▶ **Assignment**
Output only the lines of the entries that follow, starting at the one with "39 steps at" and running down to the one with "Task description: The", both included and unchanged.
━━ Exercise material
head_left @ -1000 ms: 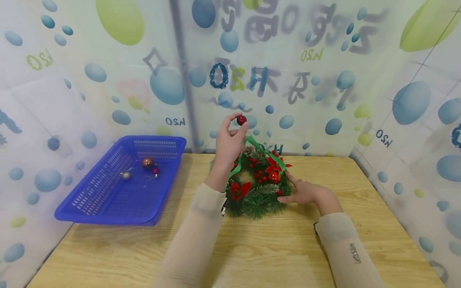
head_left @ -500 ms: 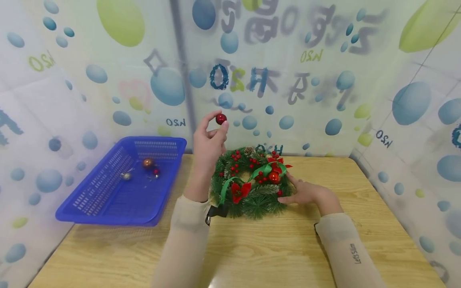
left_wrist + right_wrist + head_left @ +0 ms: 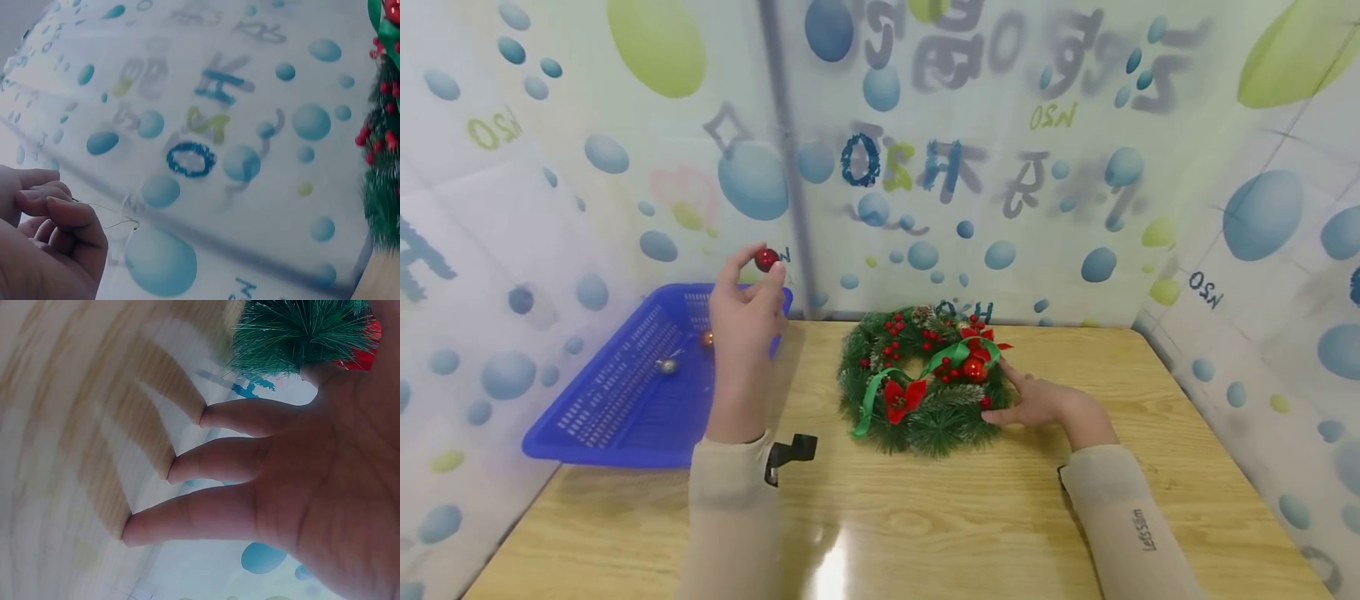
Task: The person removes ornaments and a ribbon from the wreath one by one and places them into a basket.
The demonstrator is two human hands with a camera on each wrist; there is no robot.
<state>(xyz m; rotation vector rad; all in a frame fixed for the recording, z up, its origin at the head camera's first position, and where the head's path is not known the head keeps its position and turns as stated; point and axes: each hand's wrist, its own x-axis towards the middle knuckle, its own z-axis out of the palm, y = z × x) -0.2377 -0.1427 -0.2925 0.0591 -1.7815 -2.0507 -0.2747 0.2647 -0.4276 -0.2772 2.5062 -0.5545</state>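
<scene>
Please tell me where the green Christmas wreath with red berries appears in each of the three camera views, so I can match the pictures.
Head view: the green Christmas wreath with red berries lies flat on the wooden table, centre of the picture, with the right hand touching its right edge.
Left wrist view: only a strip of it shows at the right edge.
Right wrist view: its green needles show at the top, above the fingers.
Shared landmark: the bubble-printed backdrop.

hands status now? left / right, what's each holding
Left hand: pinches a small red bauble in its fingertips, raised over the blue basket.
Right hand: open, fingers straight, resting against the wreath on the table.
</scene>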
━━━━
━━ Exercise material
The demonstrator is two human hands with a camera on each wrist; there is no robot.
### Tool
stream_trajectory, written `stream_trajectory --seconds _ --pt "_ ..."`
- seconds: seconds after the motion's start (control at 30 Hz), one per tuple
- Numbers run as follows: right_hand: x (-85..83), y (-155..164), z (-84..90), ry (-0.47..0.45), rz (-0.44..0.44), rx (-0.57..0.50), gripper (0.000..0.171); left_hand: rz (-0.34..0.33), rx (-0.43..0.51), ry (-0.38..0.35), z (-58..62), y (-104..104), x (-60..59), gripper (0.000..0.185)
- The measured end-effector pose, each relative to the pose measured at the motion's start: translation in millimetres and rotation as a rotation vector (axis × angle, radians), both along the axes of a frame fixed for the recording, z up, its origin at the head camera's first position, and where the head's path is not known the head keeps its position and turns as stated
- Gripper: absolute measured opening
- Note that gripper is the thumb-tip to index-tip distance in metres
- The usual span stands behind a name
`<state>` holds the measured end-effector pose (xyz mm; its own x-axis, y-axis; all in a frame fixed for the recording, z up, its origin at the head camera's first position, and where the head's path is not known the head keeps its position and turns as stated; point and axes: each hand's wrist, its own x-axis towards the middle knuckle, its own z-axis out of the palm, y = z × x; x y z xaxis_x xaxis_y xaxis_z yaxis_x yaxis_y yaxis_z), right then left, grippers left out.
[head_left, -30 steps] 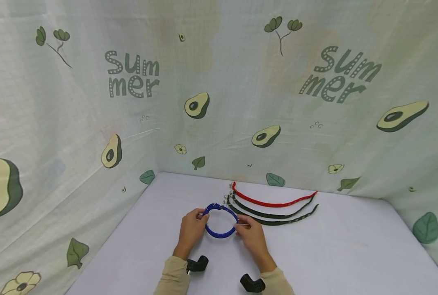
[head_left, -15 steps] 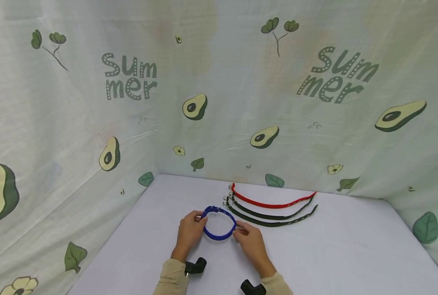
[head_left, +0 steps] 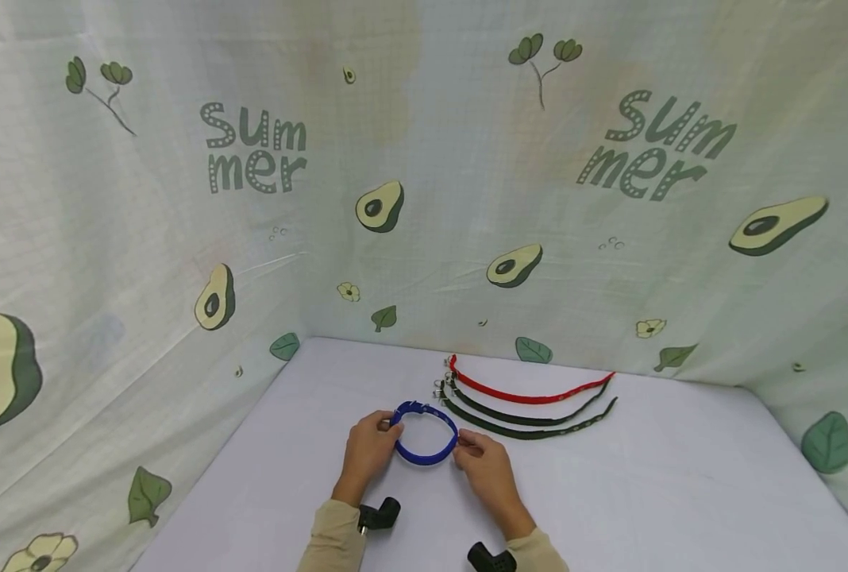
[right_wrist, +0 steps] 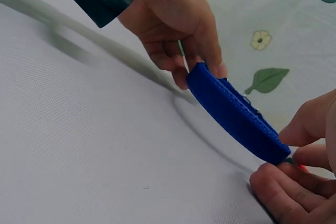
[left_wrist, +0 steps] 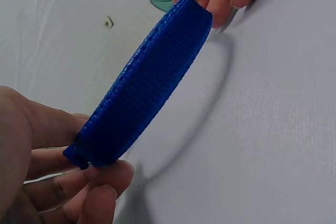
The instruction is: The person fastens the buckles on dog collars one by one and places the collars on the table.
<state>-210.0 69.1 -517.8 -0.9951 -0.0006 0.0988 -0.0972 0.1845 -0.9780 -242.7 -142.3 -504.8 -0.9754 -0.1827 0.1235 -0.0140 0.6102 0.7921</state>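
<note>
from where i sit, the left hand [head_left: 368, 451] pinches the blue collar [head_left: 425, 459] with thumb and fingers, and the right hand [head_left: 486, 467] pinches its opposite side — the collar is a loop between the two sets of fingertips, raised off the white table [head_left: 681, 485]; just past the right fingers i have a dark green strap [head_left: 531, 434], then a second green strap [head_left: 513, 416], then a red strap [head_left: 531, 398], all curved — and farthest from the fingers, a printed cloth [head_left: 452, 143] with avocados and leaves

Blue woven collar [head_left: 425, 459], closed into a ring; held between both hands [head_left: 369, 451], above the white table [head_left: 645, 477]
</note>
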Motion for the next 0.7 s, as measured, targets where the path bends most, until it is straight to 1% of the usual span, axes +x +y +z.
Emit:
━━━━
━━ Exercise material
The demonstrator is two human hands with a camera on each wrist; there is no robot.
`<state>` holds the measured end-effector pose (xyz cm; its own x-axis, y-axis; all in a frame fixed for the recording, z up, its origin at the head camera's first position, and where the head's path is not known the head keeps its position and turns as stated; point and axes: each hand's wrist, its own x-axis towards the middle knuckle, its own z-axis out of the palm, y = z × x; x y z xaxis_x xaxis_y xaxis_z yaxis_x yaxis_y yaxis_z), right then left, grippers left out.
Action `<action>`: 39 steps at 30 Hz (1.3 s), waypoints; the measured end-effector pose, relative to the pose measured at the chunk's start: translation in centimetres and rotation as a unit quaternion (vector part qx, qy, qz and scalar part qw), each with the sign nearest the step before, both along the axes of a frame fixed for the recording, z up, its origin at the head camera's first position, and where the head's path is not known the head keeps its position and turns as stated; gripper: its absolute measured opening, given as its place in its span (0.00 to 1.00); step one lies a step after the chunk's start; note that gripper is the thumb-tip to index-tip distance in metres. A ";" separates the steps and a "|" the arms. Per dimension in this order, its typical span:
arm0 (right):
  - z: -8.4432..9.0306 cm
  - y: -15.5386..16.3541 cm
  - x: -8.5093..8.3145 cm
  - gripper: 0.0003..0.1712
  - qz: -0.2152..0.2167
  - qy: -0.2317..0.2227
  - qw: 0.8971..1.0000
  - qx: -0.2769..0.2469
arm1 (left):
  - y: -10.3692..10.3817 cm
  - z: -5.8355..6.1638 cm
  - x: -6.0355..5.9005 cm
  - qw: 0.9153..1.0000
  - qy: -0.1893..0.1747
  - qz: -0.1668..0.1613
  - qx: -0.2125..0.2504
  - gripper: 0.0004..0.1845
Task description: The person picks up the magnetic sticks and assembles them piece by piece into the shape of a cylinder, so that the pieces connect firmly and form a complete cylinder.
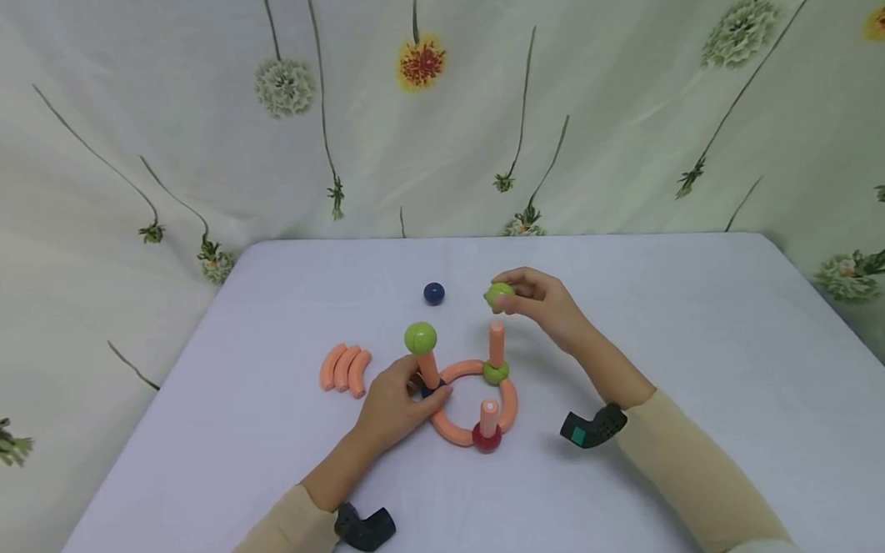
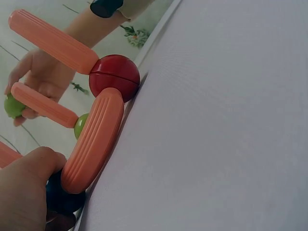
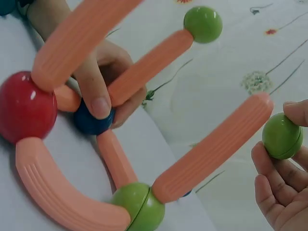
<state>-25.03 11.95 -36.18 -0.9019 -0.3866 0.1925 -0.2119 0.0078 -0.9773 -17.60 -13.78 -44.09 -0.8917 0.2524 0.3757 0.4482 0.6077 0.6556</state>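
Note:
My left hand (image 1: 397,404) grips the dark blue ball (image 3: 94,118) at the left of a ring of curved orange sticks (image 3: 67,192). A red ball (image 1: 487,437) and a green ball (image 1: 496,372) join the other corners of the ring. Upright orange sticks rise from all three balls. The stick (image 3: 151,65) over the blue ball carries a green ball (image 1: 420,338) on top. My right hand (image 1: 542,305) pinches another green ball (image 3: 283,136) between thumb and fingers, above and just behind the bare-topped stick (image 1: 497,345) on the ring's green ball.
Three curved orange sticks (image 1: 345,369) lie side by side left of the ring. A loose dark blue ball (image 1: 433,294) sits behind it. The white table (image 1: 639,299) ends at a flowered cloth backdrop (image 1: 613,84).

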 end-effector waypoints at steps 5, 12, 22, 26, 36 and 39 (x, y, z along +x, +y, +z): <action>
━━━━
▶ **Task output**
Action `<action>`: 39 steps at 30 Hz (1.3 s), waypoints; the measured end-effector pose, relative to the pose measured at the chunk's start: translation in centimetres and rotation as a unit quaternion (vector part qx, qy, qz and scalar part qw), each with the sign nearest the step before, both along the axes of a frame fixed for the recording, z up, its origin at the head camera's first position, and where the head's path is not known the head keeps its position and turns as stated; gripper: its absolute measured opening, given as its place in its span (0.00 to 1.00); step one lies a step after the chunk's start; note that gripper is the thumb-tip to index-tip distance in metres. A ";" separates the steps and a "|" the arms. Per dimension in this order, its typical span:
arm0 (right):
  - z: -8.4432..9.0306 cm
  - y: -15.5386..16.3541 cm
  - x: -8.5093..8.3145 cm
  - gripper: 0.0003..0.1712
  - qz: -0.2152..0.2167
  - qy: -0.2317..0.2227
  - qw: 0.8971..1.0000
  - qx: -0.2769..0.2469
arm1 (left):
  - y: -10.3692..10.3817 cm
  - z: -5.8355..6.1638 cm
  - x: -6.0355..5.9005 cm
  - qw: 0.9153..1.0000
  - qy: -0.1893..0.1747
  - qz: -0.1668..0.1613
  - qx: -0.2125..0.2504
  - gripper: 0.0004..0.1845
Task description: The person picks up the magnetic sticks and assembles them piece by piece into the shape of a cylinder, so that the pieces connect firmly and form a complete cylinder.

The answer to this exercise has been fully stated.